> Exercise: Write out all of the records precisely. Skip anything that is a picture.

> Dataset:
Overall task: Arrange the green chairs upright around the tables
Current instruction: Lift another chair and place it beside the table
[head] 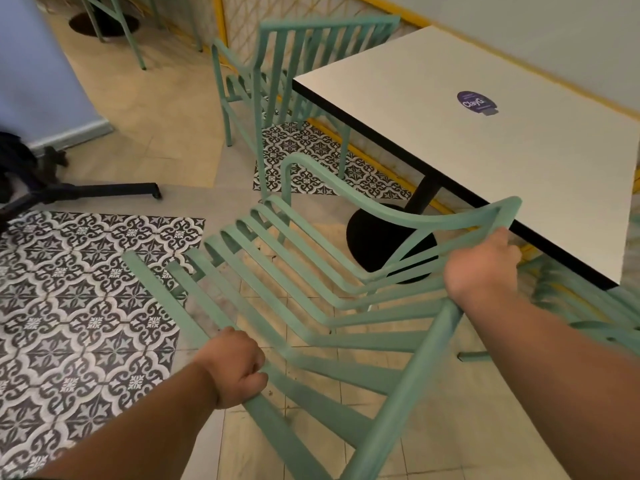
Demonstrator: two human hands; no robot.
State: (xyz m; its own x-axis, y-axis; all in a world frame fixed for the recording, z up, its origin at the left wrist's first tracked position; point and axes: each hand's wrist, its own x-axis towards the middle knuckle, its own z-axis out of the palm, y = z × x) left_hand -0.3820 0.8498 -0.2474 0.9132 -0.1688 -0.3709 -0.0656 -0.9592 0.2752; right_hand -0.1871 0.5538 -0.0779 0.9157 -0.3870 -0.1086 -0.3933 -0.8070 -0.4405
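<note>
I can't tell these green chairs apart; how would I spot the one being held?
Find the white table on the right. At its near corner, a green slatted chair tilts, gripped by the left hand and right hand. The other chair at the table's far end stands upright and untouched.

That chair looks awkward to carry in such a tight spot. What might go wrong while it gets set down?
1. The right hand grips the tilted chair right beside the edge of the table; knuckles could get pinched or the table knocked.
2. Another green chair sits close on the right; legs might tangle.
3. The left hand holds only one thin rail, so the chair could swing.
</note>
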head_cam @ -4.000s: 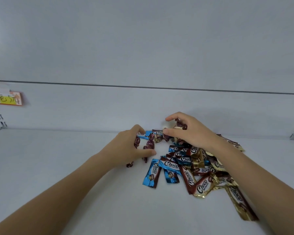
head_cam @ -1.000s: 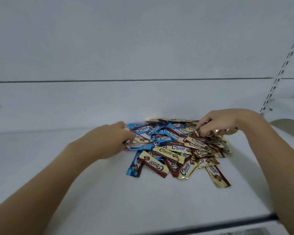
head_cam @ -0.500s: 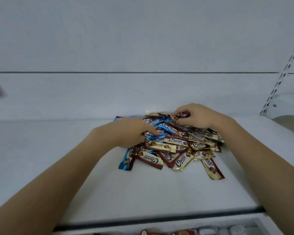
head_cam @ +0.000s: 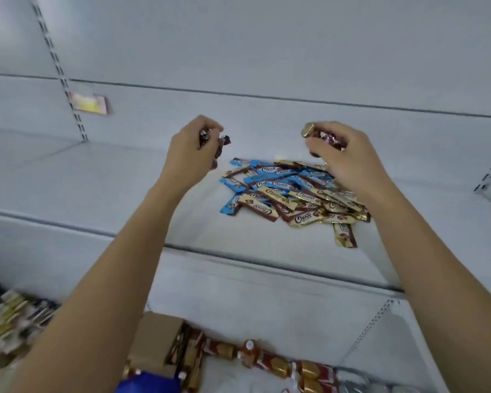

> Solved exercise:
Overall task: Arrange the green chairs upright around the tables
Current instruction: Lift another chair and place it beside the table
[head] 
Demonstrator: two human hands; no robot.
State: (xyz m; its own x-axis, y-axis; all in a world frame fixed for the recording, z up, its origin at the left wrist's first tracked position; point and axes: each hand's wrist, its own x-axis towards the middle knuckle, its own z-axis out of the palm, y = z × x) left_hand -0.3820 0.8498 -0.2474 0.9132 -0.1688 -0.3709 -0.0656 -0.9592 0.2752; right_hand -0.1871 0.5538 -0.0779 0.9157 -0.3870 -0.1086 -0.3933 -0.8070 -0.4405
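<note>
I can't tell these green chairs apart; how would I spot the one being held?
Find the white table on the right. At its near corner, a green slatted chair tilts, gripped by the left hand and right hand. The other chair at the table's far end stands upright and untouched.

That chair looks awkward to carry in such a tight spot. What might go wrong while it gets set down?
1. The right hand grips the tilted chair right beside the edge of the table; knuckles could get pinched or the table knocked.
2. Another green chair sits close on the right; legs might tangle.
3. The left hand holds only one thin rail, so the chair could swing.
</note>
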head_cam @ -4.000s: 
head_cam @ -1.000s: 
head_cam @ -0.500s: 
head_cam @ +0.000s: 

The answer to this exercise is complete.